I don’t think there was a parent in the parking lot who didn’t feel a little relieved at the sight of the buses and a bit of a glow at seeing their little one jump off a bus.
As I was driving my daughter home I kept looking at her and thinking how much I loved her. Some hours later when she kept getting out of bed, long after her scheduled bedtime, I didn’t feel quite so in love.
As all parents have experienced, feelings for a child change, and change, and change. Sometimes love and tender feelings get replaced by feelings of frustration and disappointment. And then it’s back to the tender feelings again.
Sometimes, however, parents get caught up in negative feelings toward a particular child. And no matter what the child does, the parent has trouble seeing anything good or feeling anything positive.
I spoke with one father who confessed to having difficulty liking his son. Clearly his son was rebellious and had some behaviors that most parents would find offensive.
The son rarely did what he had promised. He sluffed off chores. He had trouble backing down and he thought he never made a mistake.
At the same time when I pushed the father to tell me something he liked about his son, he reluctantly admitted that the boy was a pretty good student, didn’t get in trouble at school, had a great sense of humor and a cute smile.
The trick was to get the father to focus on his son’s attributes at least some of the time. This would allow the father to feel good about his son as opposed to always feeling negative.

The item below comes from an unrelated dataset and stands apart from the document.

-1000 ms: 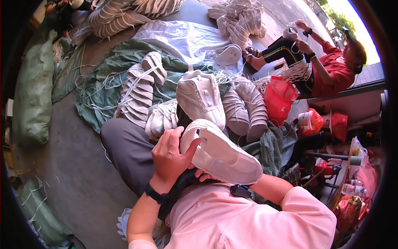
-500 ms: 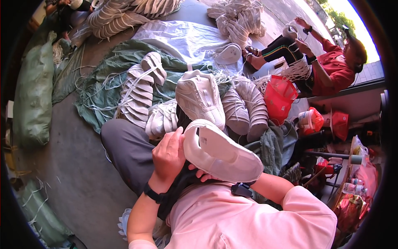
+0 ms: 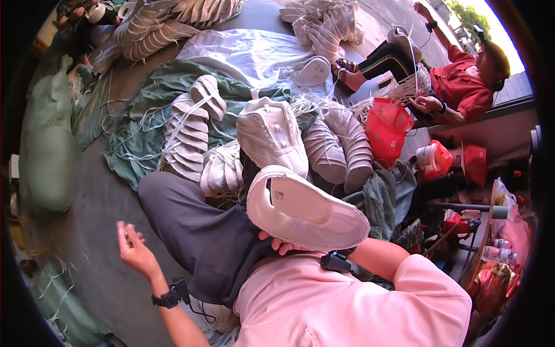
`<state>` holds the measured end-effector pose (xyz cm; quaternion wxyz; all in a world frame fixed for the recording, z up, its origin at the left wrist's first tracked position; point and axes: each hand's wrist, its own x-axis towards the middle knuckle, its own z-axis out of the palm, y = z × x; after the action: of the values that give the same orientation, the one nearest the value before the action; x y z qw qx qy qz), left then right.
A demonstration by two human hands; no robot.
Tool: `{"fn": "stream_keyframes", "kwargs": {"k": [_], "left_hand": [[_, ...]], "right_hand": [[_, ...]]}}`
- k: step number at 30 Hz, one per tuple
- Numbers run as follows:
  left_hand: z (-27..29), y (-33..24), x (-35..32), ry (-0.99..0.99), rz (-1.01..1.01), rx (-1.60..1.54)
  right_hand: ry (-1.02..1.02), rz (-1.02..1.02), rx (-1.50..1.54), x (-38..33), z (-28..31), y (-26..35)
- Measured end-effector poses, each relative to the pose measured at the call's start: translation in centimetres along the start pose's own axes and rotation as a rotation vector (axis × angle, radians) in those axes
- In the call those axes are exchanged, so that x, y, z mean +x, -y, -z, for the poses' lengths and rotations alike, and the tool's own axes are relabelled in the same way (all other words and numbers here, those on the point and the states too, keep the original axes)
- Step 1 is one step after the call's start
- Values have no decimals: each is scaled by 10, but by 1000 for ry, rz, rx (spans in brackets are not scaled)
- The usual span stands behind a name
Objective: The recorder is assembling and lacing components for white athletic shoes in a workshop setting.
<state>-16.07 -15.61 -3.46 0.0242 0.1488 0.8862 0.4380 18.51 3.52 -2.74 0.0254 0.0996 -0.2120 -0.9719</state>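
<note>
Your right hand (image 3: pixel 281 245) is almost wholly hidden under the white rubber-soled sneaker (image 3: pixel 305 209) it holds sole-up over your lap. Only a few fingers (image 3: pixel 272 237) peek out below the sole's near edge, curled against the shoe; the thumb and palm cannot be seen. The sneaker's upper faces away from you, so its laces cannot be made out.

Your left hand (image 3: pixel 134 248) is out to the left, well apart from the shoe, over the grey floor (image 3: pixel 87 231), holding nothing, fingers loosely spread and slightly blurred.

Just beyond the held shoe lies another white sneaker (image 3: pixel 272 136) among loose white laces, with a tied row of white shoe soles (image 3: pixel 188 136) to its left on green sheeting (image 3: pixel 139 110). Far right, a person in a red top (image 3: pixel 462 87) sits, partly cut off by the frame's rim.
</note>
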Motion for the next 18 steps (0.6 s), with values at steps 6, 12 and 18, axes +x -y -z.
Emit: {"fn": "stream_keyframes", "kwargs": {"k": [6,12,18], "left_hand": [[19,44,0,-181,-367,485],[0,-89,-41,306,-458,-79],[-28,-134,-90,868,-574,-550]], "right_hand": [[142,-14,-130,6,1,5],[49,96,-259,14,8,-8],[-36,191,-403,17,5,-28]]}}
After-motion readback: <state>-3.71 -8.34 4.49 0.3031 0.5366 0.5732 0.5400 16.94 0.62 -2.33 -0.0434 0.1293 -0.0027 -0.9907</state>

The first thing I did was to ask the father to bring me a list of fifty things he liked about his son even if he had to go back in history and remember some of the neat things his son did as a little boy.
Although the father dutifully made his list he also couldn’t wait to tell me how his son had messed up that week.
His next assignment was to only comment on the positive things his son did. The idea was to get the father to change his focus from looking at the negative to looking at the positive. This assignment did not work either.
I then came up with the idea that every time the son messed up the father would say in his head, “At least he’s alive.” When I told the father this he said, “You do have a point.”
The following week when I saw this man he said that the assignment had worked. For the first time in almost three years he felt some genuine closeness toward his son. He no longer saw his son as an incompetent.
What he saw was a boy struggling, sometimes inappropriately, for his own identity. As this father left my office that day, he grinned a little and said, “You know, I really do love that kid”
Check out Doris’ latest books, “The Boy Whose Idea Could Feed the World,” “The Parent Teacher Discussion Guide,” and “Thin Becomes You” at Doris’ web page: http://www.doriswildhelmering.com.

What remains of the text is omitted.